Polarization, a fundamental characteristic of light, plays a critical role in almost all areas of optical science and technology. For example, polarization imaging can reveal indiscernible information that cannot easily be detected with traditional intensity cameras. Examples include measuring the vector distribution of structured light beams, the texture and stress of reflective or transmissive surfaces, and/or the optical activity of biomaterials^1,2,3. Conventional techniques for polarization imaging rely on strong dichroism of birefringent crystals or artificial structures, such as the use of polarization splitters or wire grid polarizers. Depending on the principle of operation, these technologies can be categorized into three types: division-of-time (DoT), division-of-amplitude (DoA) and division-of-focal-plane (DoFP). DoT devices rely on mechanically rotating the polarization dichroism elements to capture different polarization images sequentially in time, thus requiring complex mechanical control which sacrifices the temporal resolution³. DoA method makes measurements by splitting the light into different optical paths, each with distinct polarization optics, and using a separate focal-plane array to capture images for each path. While this method enables the simultaneous detection of multiple polarization states, it inherently requires a large propagation space to effectively segregate the split light and accomplish precise registration⁴. By leveraging a multiplexed spatial arrangement of polarization dichroism elements on top of a sensor, DoFP method not only enables simultaneous acquisition of multiple polarization images but also contributes to the integration of the imaging system^5,6,7,8,9. However, compared with DoT devices, the image resolution of DoFP devices is limited because the imaging sensor is spatially sub-divided into different regions for capturing different polarization states. In addition, most traditional polarization cameras offer no response to an input circular polarization state.

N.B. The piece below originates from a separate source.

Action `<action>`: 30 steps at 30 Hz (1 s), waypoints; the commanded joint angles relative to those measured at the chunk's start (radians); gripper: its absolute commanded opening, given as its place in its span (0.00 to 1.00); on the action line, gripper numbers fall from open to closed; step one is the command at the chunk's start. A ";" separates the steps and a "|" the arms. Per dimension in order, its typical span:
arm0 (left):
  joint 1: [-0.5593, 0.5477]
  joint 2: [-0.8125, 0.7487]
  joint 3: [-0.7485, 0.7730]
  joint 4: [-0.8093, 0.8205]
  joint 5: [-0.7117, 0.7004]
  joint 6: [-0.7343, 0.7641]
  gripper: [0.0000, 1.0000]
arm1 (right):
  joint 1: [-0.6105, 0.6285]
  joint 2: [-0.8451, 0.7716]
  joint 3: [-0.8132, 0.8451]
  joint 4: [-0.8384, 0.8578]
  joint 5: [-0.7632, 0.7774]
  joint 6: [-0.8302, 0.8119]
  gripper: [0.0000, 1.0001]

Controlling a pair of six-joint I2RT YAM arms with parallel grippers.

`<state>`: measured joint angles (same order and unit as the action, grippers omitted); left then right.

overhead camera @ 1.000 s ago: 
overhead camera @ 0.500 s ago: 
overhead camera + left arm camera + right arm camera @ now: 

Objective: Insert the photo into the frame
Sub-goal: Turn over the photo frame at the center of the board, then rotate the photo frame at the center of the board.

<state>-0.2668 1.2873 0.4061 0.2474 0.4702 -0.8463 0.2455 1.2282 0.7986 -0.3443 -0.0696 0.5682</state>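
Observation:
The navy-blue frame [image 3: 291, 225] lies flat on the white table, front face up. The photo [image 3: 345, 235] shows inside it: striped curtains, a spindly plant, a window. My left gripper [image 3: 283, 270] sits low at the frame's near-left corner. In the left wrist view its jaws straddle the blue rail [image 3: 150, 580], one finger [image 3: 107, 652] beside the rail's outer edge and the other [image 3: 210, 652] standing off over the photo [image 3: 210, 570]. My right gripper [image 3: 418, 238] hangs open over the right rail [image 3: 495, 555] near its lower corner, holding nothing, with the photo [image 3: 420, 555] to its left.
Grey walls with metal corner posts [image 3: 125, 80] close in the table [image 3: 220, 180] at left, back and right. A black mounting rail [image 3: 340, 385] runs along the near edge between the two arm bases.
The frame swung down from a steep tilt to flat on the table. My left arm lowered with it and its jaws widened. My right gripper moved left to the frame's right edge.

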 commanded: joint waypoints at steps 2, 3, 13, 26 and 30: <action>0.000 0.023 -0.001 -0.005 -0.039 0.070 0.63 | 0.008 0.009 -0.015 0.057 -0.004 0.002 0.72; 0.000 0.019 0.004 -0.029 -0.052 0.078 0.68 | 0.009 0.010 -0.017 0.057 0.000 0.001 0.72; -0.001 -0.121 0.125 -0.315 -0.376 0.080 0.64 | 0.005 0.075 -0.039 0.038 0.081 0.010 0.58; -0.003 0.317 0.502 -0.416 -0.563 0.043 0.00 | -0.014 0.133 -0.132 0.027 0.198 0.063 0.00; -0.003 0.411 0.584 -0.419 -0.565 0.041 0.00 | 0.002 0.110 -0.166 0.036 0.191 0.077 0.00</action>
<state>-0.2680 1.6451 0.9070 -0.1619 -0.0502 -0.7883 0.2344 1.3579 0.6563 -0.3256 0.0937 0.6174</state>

Recently, by leveraging the ability of metasurfaces to provide unprecedented multifunctional control of light^{10,11,12,13,14,15,16,17,18,19,20,21,22,23,24,25}, ultrathin polarization optics have been developed as a key component for realization of compact polarimeters^{26,27,28,29,30,31,32,33,34,35,36}. Ordinary sensors cascaded with these meta-optics are capable of detecting arbitrary polarization states (linear, circular or elliptical), resulting in the measurement of full-Stokes parameters. Furthermore, based on polarization-dependent metasurface gratings, single-shot full-Stokes polarization cameras have also been demonstrated^37,38. These demonstrations belong to the category of DoA mentioned above, and thus inevitably inherit its disadvantages. Moreover, these metasurface-based polarization elements always operate within a narrow bandwidth limited by the inherent phase dispersion. Therefore, despite significant advances in polarization measurement and imaging, these approaches still suffer from a number of fundamental limitations.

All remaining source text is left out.